Le problematiche economiche causate dalla pandemia hanno reso necessario rivedere le modalità e l’entità del pagamento in alcuni ambiti come il condominio la locazione e l’assegno di mantenimento.
Quali sono le opportunità che la legge ci fornisce per fronteggiare l’emergenza?
In assenza di qualsiasi disposizione legislativa a tutela dei proprietari immobiliari, rimane ferma la disposizione prevista dall’art. 1129 c.c. che, in combinato disposto con l’art. 63 disp. att. c.c. impone all’amministrazione di agire nei confronti dei condomini morosi entro 6 mesi dalla chiusura dell’esercizio a cui il credito conferisce, ovvero nel minor termine previsto dal regolamento condominiale.
In questi casi, è opportuno intavolare una trattativa con l’amministrazione condominiale per richiedere, a fronte di una comprovata difficoltà economica, una riduzione del debito, ovvero una dilazione dei pagamenti adducendo l’impossibilità temporanea di adempiere al pagamento nei tempi e nei modi indicati nel bollettino ricevuto.
In assenza di apposita clausola di rinegoziazione del contratto locativo al ricorrere di determinate condizioni, soccorre il rispetto del canone di buona fede oggettiva e di solidarietà ex art. 1375 c.c. che deve sempre caratterizzare il comportamento delle parti durante il decorso del rapporto negoziale.

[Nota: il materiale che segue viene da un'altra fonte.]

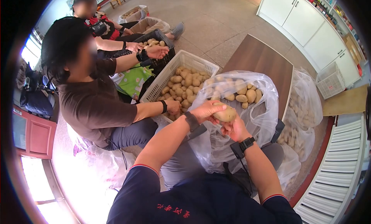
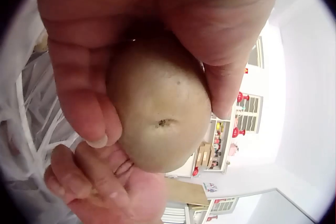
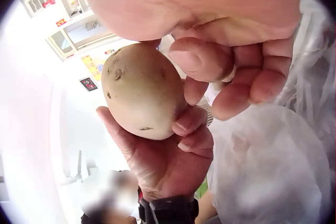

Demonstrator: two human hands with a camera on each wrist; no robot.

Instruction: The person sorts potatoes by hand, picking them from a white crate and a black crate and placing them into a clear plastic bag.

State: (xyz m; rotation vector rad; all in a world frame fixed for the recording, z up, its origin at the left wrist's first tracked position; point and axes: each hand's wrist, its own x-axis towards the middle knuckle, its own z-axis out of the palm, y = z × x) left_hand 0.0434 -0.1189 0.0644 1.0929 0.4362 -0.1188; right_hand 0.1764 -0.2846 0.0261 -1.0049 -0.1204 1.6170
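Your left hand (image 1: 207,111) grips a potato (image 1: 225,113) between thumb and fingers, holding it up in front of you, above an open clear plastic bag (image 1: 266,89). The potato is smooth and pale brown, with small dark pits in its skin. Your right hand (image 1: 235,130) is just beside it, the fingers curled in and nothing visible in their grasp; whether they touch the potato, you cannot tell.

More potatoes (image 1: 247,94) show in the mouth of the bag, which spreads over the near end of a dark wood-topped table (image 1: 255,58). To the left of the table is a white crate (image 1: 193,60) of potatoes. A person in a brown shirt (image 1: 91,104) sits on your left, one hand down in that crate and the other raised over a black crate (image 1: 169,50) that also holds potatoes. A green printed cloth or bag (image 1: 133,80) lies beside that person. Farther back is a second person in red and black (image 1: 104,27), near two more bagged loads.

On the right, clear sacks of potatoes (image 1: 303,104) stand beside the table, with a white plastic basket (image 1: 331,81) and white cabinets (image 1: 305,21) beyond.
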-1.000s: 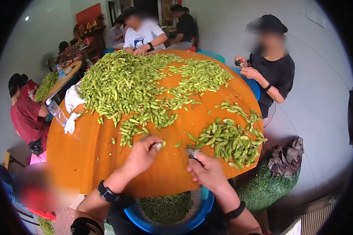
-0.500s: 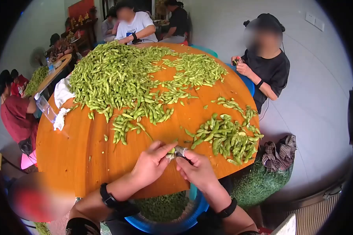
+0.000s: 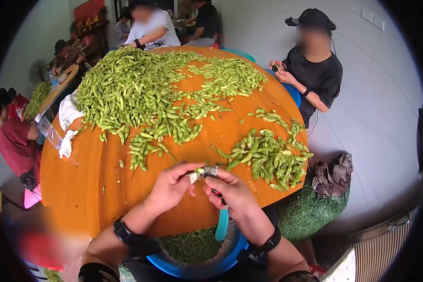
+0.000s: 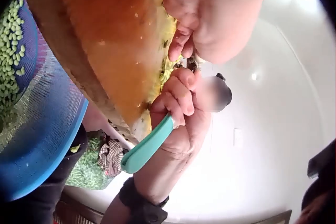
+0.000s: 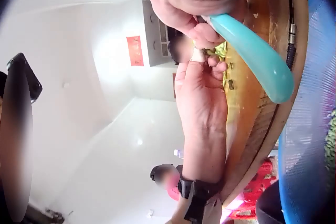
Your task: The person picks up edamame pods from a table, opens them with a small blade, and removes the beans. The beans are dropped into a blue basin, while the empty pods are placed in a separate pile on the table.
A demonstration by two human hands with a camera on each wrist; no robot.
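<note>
Close together above the table's near edge, my two hands meet at a green pod (image 3: 199, 171). My left hand (image 3: 170, 187) pinches the pod and something whitish between thumb and fingers. Curled round a tool with a teal handle (image 3: 222, 224), my right hand (image 3: 234, 192) has the tool's dark end against the pod. In the left wrist view the teal handle (image 4: 148, 148) sticks out below the right fist (image 4: 176, 103); the right wrist view shows the handle (image 5: 257, 58) beside the left hand (image 5: 202, 98). The tool's tip is mostly hidden by fingers.
A large heap of pods (image 3: 131, 89) covers the table's far left, with a smaller pile (image 3: 268, 160) at right. Below the near edge sits a blue basket (image 3: 197, 271) holding green beans. A bottle (image 3: 49, 132) lies at left; a person (image 3: 315, 70) sits at right.
Apart at first, my hands came together at the pod and the tool. The right hand's teal handle now hangs in clearer view. The head view has shifted, moving the table slightly left and up.
</note>
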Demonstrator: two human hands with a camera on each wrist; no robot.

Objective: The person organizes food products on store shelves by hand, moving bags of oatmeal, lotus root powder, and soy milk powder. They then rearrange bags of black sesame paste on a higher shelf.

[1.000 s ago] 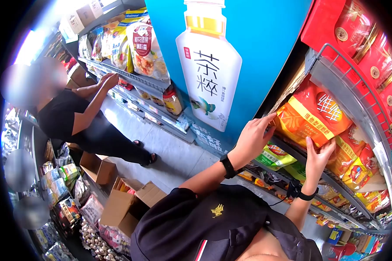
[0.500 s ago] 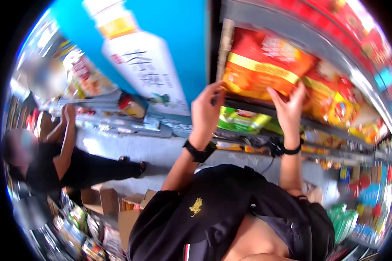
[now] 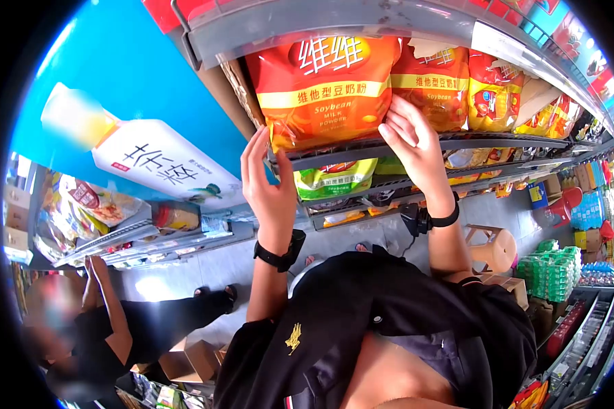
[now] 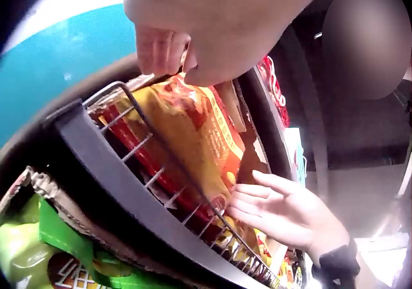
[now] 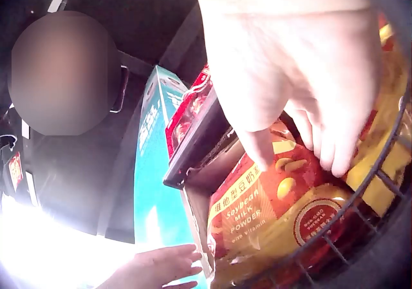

La buona fede oggettiva viene ad assumere quella funzione integrativa del contratto utile per consentire alle parti, e quindi semmai al magistrato in caso di disaccordo, di ricondurre ad equità il rapporto qualora si riscontrasse un effettivo e rilevante squilibrio contrattuale dovuto a sopravvenienze del tutto imprevedibili al momento della stipula dell’accordo.
Per rispetto della clausola generale di buona fede oggettiva e di correttezza, si può quindi procedere alla richiesta di rinegoziazione delle condizioni improvvisamente squilibrate, con conseguente mediazione fra gli opposti interessi.
La riduzione, in taluni casi davvero drastica, delle fonti di reddito dovute al recente lockdown, ancorchè mitigata dai provvedimenti di sostegno assunti dal Governo, ha generato importanti riflessi sulla gestione del menage economico delle famiglie di coniugi separati o divorziati.
Esclusa la possibilità di autodeterminarsi per la sospensione dall’obbligo di pagamento del mantenimento, condotta di per sé punibile penalmente ai sensi dell’art. 570 c.p., è preferibile che il coniuge obbligato comprovi adeguatamente e con precisione documentale la sopravvenuta riduzione dei propri proventi, manifestando all’altro la chiara volontà, imposta dal momento, di corrispondere al beneficiario quanto più possibile, ma nel contempo invitandolo a valutare congiuntamente la possibilità di accedere ad una modifica, seppur temporanea, delle condizioni previste per il versamento dell’assegno.
Questa soluzione potrà essere raggiunta sia facendo ricorso all’istituto della negoziazione assistita, addivenendo così ad un accordo di sospensione o riduzione del contributo fra i coniugi, sia depositando apposita istanza innanzi al Tribunale competente chiedendo, ai sensi degli artt. 337 quinquies c.c. e 710 c.p.c. (od art. 9 della l. n. 898/1970 per l’assegno divorzile), la revisione del previsto contributo monetario.
Conseguirà l’apertura del relativo procedimento nell’ambito del quale il Giudice valuterà, alla luce dell’accurata disamina di tutta la produzione documentale fornita a supporto dall’onerato, l’effettivo e concreto peggioramento delle condizioni economiche dell’onerato così da pervenire ad una diversa, e più equa, distribuzione del peso economico del mantenimento ed eventuale ricalcolo del relativo assegno.